Assigned task: In the records, find each line where "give" occurs, and copy it.

━━━

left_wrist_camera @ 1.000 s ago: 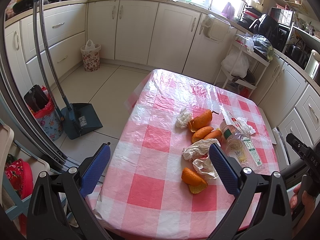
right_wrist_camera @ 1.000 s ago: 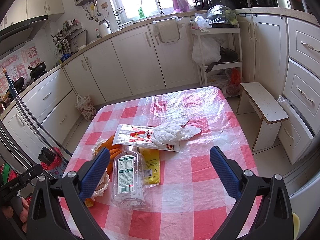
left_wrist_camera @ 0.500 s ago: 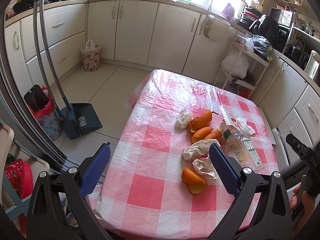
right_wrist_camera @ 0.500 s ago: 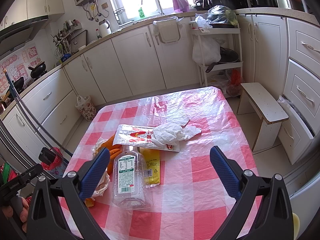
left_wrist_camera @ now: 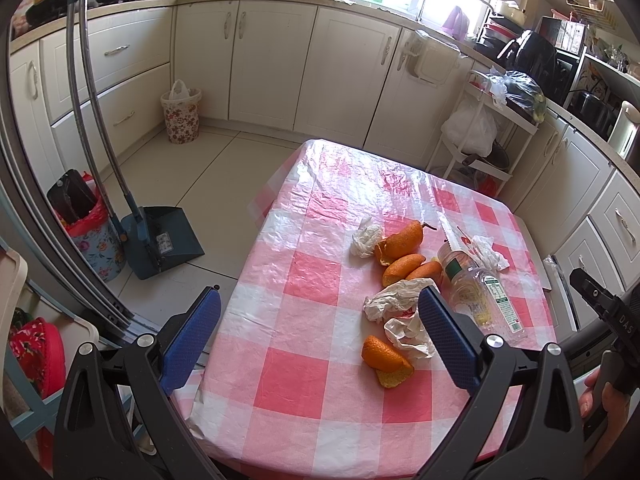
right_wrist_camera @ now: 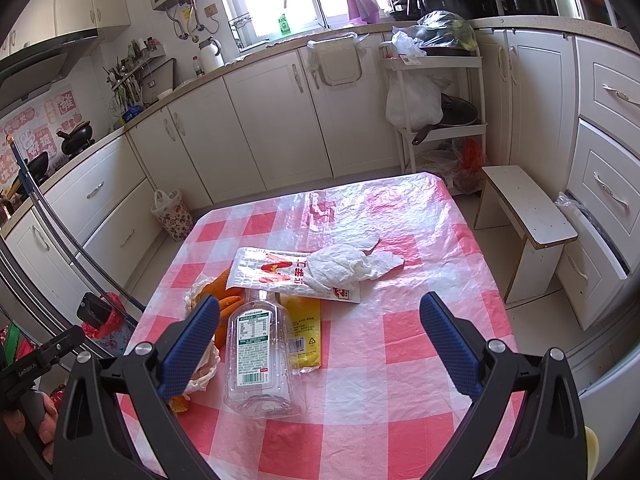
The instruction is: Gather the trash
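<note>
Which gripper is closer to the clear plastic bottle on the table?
Right, probably. The bottle lies just ahead of the open right gripper, by its left finger. The open left gripper hovers over the table edge, the bottle beyond its right finger.

Table [left_wrist_camera: 304, 360] sits mid-floor, cabinets behind and on both sides. On it, right wrist view: bottle [right_wrist_camera: 260, 344] lying flat nearest the camera, yellow packet [right_wrist_camera: 305, 330] touching its right side, flat wrapper [right_wrist_camera: 280, 274] behind both, tissue [right_wrist_camera: 344, 266] on the wrapper's right end. Orange peels [left_wrist_camera: 400, 256] left of the bottle, crumpled tissues [left_wrist_camera: 394, 300] among them, probably touching. Dustpan [left_wrist_camera: 160, 240] on floor left of table, floral bin [left_wrist_camera: 181, 116] against the far cabinets, stool [right_wrist_camera: 524, 228] right of table
</note>
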`<action>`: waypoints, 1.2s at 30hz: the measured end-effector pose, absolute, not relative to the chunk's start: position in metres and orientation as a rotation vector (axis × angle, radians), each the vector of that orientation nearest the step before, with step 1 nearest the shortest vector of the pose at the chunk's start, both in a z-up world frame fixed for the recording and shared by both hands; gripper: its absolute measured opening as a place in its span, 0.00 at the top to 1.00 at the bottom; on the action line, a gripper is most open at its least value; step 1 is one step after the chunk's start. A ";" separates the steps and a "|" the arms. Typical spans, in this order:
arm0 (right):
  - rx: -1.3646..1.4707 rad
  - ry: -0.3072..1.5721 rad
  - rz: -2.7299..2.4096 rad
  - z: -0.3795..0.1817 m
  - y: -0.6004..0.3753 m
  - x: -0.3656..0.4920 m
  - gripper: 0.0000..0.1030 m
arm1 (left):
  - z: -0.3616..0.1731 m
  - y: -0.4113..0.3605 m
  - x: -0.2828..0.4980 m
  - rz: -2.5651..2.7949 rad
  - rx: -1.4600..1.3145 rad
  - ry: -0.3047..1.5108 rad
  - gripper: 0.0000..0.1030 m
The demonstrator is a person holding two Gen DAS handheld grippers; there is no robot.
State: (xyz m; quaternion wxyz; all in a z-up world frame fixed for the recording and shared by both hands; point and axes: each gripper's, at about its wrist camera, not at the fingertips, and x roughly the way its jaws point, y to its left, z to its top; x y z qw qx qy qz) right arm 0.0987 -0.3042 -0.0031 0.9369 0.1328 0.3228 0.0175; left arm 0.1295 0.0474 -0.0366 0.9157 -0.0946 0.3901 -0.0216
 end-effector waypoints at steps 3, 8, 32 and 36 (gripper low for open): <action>0.271 0.662 0.036 -0.003 -0.304 0.099 0.07 | -0.037 0.047 0.129 -0.045 -0.195 0.803 0.07; 0.265 0.664 0.039 -0.003 -0.303 0.098 0.07 | -0.037 0.047 0.129 -0.045 -0.195 0.802 0.07; 0.282 0.672 0.035 -0.004 -0.307 0.099 0.07 | -0.039 0.058 0.137 -0.053 -0.273 0.814 0.07; 0.299 0.726 0.045 -0.013 -0.314 0.108 0.07 | -0.042 0.062 0.139 -0.056 -0.302 0.828 0.07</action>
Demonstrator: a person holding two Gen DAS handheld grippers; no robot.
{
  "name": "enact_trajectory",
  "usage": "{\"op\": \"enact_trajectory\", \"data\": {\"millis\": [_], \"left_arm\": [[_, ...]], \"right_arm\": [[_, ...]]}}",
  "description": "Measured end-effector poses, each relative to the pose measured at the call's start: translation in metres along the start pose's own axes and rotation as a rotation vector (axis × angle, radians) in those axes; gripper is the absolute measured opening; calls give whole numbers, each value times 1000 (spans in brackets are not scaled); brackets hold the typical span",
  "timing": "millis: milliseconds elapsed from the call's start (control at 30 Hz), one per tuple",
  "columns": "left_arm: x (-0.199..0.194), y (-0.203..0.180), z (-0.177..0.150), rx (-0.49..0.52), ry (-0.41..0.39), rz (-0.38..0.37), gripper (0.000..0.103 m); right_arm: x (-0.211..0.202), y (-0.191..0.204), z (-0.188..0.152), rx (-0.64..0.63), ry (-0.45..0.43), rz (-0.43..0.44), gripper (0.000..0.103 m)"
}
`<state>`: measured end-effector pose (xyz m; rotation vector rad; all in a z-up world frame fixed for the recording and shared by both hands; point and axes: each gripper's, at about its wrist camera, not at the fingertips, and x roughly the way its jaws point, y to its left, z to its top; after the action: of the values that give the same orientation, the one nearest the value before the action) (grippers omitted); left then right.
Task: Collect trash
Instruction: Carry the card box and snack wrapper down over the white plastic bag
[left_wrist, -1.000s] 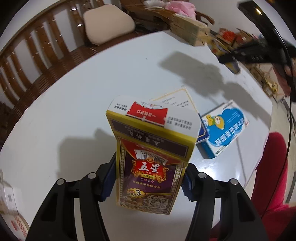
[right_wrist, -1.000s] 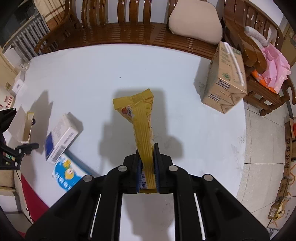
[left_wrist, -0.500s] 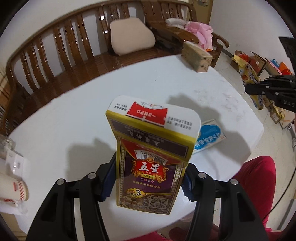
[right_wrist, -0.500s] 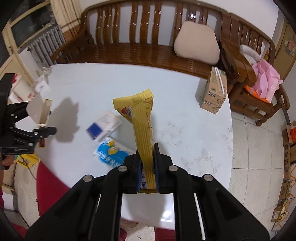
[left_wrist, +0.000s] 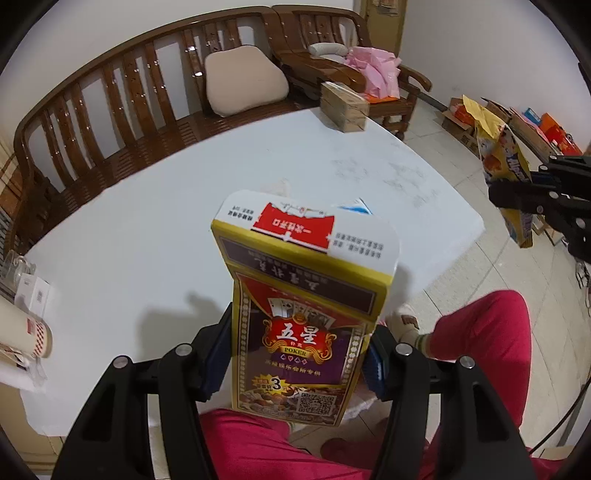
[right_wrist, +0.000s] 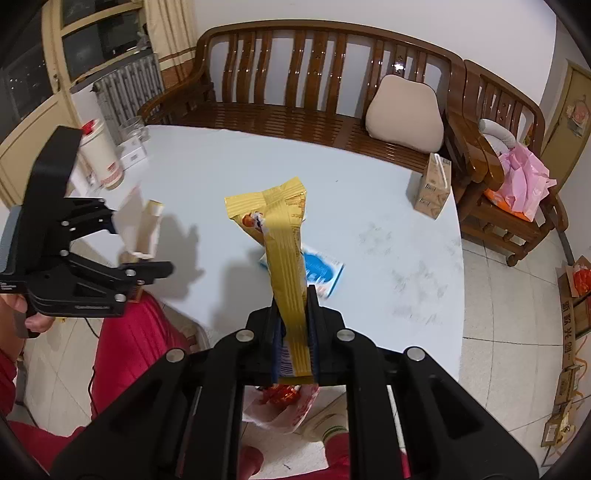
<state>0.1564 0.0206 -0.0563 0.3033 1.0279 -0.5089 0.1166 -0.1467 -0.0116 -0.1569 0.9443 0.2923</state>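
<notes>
In the left wrist view my left gripper (left_wrist: 295, 356) is shut on a yellow and purple poker card box (left_wrist: 303, 321), held upright above the near edge of the white table (left_wrist: 147, 229) and a person's red trousers (left_wrist: 480, 343). My right gripper (right_wrist: 293, 332) is shut on a flattened yellow snack wrapper (right_wrist: 282, 236), which sticks up between its pads. Each gripper shows in the other's view: the left gripper (right_wrist: 142, 245) with the card box (right_wrist: 142, 225), and the right gripper (left_wrist: 532, 192) with the wrapper (left_wrist: 504, 162). A blue and white box (right_wrist: 321, 273) lies on the table.
A brown carton (right_wrist: 432, 192) stands at the table's far right corner. A paper cup (right_wrist: 105, 162) and a glass jar (right_wrist: 135, 129) sit at its left end. A white plastic bag with red print (right_wrist: 284, 406) lies low by the person's legs. A wooden bench (right_wrist: 295, 92) runs behind the table.
Both grippers have lifted and drawn back from the table toward the person's legs, each still holding its item. The table and the blue and white box now look farther off.
</notes>
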Motion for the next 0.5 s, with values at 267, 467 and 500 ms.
{"op": "enact_trajectory", "data": {"millis": [267, 467, 500], "left_arm": [[-8, -32, -36, 16, -26, 3, 57], [-12, -56, -59, 30, -52, 18, 58], [-13, -58, -62, 33, -54, 17, 58]], "right_arm": [[-10, 28, -39, -19, -3, 13, 12], [-14, 47, -66, -38, 5, 20, 12], [-14, 49, -68, -38, 7, 21, 12]]}}
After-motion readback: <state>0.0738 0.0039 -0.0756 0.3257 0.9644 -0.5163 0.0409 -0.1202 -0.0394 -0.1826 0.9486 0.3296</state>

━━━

Exercise solution:
  "description": "Measured end-effector poses, each relative to the pose measured at the call's start: translation in metres along the start pose's own axes and rotation as a rotation vector (axis × angle, radians) in those axes; gripper is the absolute measured opening; calls give whole numbers, each value times 1000 (spans in brackets are not scaled); brackets hold the typical span",
`<state>`: measured end-effector pose (xyz m; rotation vector rad; all in a z-up world frame fixed for the recording and shared by both hands; point and axes: each gripper's, at about its wrist camera, not at the fingertips, and x roughly the way its jaws point, y to its left, z to its top; after the action: of the values that give the same orientation, the one nearest the value before the action) (grippers omitted); left then right.

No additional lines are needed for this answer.